Welcome to our dedicated page for Lytus Technologies Holdings PTV. Ltd. SEC filings (Ticker: LYT), a comprehensive resource for investors and traders seeking official regulatory documents including 10-K annual reports, 10-Q quarterly earnings, 8-K material events, and insider trading forms.
This page provides access to SEC filings for Lytus Technologies Holdings PTV. Ltd. (LYT), giving investors and researchers a primary-source view of the company’s regulatory disclosures. As a foreign private issuer, Lytus files reports such as Form 6-K to describe material events, capital raises, and share issuances, along with other forms related to its listing status.
Among the notable filings, a Form 6-K details unregistered issuances of equity securities, including restricted common shares allocated to an entity controlled by the company’s chief executive officer and common share purchase agreements with investors. That report explains changes in the number of common shares outstanding and notes that proceeds from share sales are intended for working capital and other board-approved purposes.
In addition, a Form 25 filed by Nasdaq Stock Market LLC serves as a notification of removal from listing and/or registration under Section 12(b) of the Securities Exchange Act of 1934 for Lytus’ common shares on the Nasdaq Stock Market. This filing documents the delisting process for the LYT common shares from that exchange.
Through Stock Titan, users can review these and other SEC documents to understand how Lytus manages its share capital, responds to listing requirements, and reports significant corporate events. AI-powered tools can help summarize lengthy filings, highlight key terms in forms such as 6-K and 25, and make it easier to identify changes in share count, capital structure, and listing status associated with the LYT symbol.
Lytus Technologies Holdings PTV. Ltd. files a Form 20-F describing operations centered in India and related-party and subsidiary activity.

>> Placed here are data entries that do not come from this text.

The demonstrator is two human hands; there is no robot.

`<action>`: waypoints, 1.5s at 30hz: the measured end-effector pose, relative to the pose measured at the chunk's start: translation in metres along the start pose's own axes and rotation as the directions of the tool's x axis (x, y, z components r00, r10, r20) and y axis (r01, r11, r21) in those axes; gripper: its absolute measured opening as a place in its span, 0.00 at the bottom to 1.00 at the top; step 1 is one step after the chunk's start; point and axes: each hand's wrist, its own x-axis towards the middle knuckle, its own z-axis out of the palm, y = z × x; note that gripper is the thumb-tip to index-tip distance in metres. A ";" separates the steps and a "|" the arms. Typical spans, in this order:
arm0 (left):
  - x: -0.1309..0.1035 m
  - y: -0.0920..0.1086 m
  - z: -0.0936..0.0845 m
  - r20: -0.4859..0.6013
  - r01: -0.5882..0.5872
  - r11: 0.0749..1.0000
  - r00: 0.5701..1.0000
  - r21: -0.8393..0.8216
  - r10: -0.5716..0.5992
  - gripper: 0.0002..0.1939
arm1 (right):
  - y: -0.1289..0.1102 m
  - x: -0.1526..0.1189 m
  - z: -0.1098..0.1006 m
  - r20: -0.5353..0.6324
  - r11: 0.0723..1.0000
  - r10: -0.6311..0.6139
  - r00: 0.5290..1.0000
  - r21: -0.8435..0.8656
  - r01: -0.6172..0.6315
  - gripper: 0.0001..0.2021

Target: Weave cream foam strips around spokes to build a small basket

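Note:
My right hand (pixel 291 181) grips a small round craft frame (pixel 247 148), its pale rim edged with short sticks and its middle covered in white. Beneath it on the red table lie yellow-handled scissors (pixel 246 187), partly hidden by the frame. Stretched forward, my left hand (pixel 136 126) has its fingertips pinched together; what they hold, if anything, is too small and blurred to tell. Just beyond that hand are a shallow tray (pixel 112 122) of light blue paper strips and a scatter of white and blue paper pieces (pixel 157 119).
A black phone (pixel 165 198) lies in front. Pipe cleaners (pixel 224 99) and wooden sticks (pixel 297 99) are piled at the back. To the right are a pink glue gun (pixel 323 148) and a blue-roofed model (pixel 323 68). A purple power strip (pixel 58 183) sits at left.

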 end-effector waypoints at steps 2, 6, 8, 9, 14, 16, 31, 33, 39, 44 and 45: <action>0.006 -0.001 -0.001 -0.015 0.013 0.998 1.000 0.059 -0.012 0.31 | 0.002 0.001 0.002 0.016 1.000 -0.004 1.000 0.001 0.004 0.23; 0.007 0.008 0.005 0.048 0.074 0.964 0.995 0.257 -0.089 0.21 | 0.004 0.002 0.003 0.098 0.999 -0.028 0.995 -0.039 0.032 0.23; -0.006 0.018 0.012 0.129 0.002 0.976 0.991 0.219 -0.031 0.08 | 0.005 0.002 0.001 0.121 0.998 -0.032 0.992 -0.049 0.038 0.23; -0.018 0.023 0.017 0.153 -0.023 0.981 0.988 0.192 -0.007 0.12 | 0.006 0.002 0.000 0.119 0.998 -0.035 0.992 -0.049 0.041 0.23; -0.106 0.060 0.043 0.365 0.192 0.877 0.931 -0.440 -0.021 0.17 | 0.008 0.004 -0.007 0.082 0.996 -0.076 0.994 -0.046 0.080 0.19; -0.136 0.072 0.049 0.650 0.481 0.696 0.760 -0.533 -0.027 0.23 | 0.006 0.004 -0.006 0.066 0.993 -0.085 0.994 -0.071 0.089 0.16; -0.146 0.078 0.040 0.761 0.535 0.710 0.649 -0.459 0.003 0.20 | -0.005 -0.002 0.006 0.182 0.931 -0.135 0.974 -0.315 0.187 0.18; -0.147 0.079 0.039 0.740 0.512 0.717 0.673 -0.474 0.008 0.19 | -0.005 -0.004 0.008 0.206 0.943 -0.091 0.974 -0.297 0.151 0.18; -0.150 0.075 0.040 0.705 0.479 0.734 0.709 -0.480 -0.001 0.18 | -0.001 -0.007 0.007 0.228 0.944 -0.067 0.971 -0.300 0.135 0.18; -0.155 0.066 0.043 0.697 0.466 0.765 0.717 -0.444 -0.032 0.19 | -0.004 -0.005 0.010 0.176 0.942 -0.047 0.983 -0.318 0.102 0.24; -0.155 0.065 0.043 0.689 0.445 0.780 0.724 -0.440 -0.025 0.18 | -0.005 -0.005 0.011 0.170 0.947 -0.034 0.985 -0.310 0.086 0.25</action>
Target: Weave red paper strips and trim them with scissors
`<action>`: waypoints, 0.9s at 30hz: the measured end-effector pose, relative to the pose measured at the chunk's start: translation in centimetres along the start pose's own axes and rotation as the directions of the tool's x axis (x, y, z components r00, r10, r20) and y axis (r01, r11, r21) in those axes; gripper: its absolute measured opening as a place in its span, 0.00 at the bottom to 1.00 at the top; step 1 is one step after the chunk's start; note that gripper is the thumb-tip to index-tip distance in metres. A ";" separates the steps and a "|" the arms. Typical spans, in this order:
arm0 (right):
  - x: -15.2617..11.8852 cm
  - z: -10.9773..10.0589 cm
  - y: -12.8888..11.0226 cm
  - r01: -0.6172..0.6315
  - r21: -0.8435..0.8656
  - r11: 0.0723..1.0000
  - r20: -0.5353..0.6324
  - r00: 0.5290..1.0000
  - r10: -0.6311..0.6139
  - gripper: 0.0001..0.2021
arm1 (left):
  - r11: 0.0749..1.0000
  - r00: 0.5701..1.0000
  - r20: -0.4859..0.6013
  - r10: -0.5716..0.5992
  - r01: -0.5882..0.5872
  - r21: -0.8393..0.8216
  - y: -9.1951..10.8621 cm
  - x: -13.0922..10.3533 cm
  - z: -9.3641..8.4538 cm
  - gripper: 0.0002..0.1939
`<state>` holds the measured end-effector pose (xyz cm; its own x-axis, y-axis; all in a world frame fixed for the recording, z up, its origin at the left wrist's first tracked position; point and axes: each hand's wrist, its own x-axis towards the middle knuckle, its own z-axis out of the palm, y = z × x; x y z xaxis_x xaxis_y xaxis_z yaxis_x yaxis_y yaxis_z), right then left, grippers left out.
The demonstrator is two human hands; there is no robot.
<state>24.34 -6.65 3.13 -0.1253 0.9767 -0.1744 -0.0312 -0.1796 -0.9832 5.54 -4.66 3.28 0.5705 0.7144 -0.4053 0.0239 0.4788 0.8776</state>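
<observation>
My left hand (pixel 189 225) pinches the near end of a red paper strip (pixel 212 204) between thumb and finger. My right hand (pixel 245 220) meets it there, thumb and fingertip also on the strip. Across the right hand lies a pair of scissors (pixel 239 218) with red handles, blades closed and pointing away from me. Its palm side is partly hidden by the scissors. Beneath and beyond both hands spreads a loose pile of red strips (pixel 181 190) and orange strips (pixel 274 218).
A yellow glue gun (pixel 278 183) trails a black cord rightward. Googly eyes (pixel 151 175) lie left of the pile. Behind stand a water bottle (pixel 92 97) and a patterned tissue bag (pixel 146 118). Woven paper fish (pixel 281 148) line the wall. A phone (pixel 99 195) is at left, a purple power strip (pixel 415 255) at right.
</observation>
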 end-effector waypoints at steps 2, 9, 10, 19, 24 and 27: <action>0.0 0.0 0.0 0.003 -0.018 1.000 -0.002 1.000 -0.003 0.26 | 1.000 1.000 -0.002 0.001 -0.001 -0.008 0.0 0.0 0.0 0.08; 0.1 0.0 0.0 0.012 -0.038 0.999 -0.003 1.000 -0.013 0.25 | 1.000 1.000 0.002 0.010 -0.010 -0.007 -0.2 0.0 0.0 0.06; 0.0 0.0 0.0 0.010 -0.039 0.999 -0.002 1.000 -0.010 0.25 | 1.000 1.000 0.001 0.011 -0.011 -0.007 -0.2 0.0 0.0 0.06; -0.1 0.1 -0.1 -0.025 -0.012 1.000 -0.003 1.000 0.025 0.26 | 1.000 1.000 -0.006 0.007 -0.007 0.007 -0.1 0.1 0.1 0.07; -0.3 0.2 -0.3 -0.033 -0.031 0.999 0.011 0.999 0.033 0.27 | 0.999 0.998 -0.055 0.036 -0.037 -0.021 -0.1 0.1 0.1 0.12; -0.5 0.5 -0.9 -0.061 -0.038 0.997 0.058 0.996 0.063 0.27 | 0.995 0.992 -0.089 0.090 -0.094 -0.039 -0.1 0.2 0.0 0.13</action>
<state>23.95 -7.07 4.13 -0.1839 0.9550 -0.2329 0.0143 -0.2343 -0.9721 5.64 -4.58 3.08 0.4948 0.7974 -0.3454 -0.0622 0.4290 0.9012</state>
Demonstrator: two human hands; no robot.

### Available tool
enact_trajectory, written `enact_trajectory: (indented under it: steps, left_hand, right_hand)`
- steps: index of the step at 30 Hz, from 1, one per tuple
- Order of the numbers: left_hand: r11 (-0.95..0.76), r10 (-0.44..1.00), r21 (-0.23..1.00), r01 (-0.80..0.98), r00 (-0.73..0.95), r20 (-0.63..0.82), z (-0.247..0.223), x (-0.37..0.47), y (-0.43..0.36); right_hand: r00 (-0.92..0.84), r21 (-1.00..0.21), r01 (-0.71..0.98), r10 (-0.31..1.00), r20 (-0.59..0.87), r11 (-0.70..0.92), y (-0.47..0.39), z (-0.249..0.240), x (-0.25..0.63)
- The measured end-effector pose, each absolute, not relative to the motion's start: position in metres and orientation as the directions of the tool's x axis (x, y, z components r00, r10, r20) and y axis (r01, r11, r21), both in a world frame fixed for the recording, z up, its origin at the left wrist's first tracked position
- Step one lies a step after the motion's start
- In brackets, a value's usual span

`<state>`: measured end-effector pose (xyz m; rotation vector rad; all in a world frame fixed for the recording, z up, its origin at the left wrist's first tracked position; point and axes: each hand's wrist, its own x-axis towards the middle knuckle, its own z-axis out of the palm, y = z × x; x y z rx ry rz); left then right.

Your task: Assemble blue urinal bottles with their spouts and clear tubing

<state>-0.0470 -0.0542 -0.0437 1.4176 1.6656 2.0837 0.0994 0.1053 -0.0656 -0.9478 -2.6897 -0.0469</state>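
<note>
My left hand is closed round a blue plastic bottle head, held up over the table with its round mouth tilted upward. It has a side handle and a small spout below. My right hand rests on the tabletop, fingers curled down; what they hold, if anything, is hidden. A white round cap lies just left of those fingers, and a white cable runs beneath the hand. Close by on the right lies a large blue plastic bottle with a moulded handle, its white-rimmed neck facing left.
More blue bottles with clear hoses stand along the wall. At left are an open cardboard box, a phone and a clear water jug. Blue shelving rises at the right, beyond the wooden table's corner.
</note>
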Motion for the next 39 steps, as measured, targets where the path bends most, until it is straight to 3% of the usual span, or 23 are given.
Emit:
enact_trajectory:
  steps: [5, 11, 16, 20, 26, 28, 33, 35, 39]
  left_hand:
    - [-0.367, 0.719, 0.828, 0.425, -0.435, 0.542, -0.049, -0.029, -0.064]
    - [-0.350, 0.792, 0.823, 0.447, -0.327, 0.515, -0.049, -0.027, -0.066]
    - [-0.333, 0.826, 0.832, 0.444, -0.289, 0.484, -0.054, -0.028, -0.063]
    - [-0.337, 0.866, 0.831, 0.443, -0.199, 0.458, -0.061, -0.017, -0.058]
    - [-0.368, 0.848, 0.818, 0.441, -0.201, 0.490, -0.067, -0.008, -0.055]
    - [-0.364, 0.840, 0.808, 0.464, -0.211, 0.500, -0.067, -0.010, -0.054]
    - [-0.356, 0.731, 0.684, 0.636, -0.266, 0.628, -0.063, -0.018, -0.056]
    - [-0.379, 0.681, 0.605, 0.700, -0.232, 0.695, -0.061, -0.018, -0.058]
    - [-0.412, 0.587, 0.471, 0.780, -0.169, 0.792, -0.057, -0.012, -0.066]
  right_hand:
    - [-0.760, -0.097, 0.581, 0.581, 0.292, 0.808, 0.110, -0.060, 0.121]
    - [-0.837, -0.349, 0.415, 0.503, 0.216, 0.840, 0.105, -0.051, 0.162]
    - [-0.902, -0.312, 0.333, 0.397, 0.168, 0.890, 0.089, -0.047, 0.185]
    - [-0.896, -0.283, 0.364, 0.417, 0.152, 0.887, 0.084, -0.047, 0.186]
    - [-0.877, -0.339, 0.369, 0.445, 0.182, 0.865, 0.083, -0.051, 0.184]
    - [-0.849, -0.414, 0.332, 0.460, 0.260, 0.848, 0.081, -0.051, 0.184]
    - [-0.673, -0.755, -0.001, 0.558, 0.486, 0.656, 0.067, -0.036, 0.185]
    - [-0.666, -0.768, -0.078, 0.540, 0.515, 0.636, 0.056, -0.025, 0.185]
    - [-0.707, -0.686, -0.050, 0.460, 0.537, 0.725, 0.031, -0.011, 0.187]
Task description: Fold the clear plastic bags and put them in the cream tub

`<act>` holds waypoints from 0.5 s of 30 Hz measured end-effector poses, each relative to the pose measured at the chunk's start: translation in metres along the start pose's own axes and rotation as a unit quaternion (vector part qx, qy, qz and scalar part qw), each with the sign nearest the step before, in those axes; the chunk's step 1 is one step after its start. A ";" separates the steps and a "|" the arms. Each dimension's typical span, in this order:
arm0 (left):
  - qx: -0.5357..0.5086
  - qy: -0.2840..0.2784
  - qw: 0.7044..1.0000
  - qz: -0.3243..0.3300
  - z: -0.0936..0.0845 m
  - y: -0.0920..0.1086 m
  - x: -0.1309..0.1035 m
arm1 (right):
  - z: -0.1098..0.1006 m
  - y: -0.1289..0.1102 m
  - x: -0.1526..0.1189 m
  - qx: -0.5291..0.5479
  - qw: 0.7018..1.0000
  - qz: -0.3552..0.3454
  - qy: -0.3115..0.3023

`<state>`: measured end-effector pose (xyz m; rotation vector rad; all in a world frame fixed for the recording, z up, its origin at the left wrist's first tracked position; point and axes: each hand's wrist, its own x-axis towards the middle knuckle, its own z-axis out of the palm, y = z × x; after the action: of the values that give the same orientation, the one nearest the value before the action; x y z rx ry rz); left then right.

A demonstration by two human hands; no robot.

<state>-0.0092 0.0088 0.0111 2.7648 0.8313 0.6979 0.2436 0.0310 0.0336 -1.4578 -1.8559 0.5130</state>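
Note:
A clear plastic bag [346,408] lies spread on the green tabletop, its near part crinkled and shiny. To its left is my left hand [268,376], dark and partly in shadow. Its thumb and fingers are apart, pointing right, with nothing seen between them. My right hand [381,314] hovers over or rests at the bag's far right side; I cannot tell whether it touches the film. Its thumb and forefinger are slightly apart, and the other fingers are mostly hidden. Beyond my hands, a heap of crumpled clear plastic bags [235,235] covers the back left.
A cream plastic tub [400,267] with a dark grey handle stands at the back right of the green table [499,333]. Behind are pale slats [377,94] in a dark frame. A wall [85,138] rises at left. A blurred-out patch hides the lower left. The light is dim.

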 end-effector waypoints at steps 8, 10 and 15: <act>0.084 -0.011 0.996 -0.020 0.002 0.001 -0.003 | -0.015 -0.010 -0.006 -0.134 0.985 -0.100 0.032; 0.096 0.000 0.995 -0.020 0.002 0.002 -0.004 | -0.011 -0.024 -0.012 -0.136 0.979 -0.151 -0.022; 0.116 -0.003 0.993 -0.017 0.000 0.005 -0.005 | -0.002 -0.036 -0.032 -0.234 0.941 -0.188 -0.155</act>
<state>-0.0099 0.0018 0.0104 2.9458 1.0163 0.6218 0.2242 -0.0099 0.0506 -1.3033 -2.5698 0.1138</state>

The independent auditor included an explanatory paragraph expressing substantial doubt about the company's ability to continue as a going concern. The report discloses 179,997,491 common shares issued and outstanding and states Lytus Sri Sai Networks (formerly Sri Sai) serves over 4 million active users as part of the group's India strategy.
The filing highlights material risks including cybersecurity and data storage exposure, dependence on key personnel and partners, potential dilution from convertible instruments, and foreign-jurisdiction governance differences. It also identifies significant judgments and estimates such as fair value of financial instruments, expected credit losses, and capitalization of internally developed intangible assets. The report discloses current assets of $12,901,693, cost of revenue of $16,960,109 and equity attributable to holders of $22,027,050.
Major dilution event. Lytus Technologies (LYT) disclosed two unregistered share issuances in July 2025. On 3 Jul, it transferred 3.8 billion restricted shares to the Lytus Trust, an entity controlled by CEO Dharmesh Pandya, earmarking the stock for future management/employee compensation. On 7 Jul, the company sold 965 million common shares to two investors at $0.016 per share, generating $15.44 million in gross proceeds under Regulation S with no placement agent.
Impact. Outstanding shares exploded from 180 million to 4.945 billion—an approximate 2,650 % increase, severely diluting existing equity holders. Management-controlled entities now hold a dominant new block, raising governance and alignment questions. Proceeds are slated for working capital and other board-approved uses. A form of the purchase agreement is filed as Exhibit 10.1.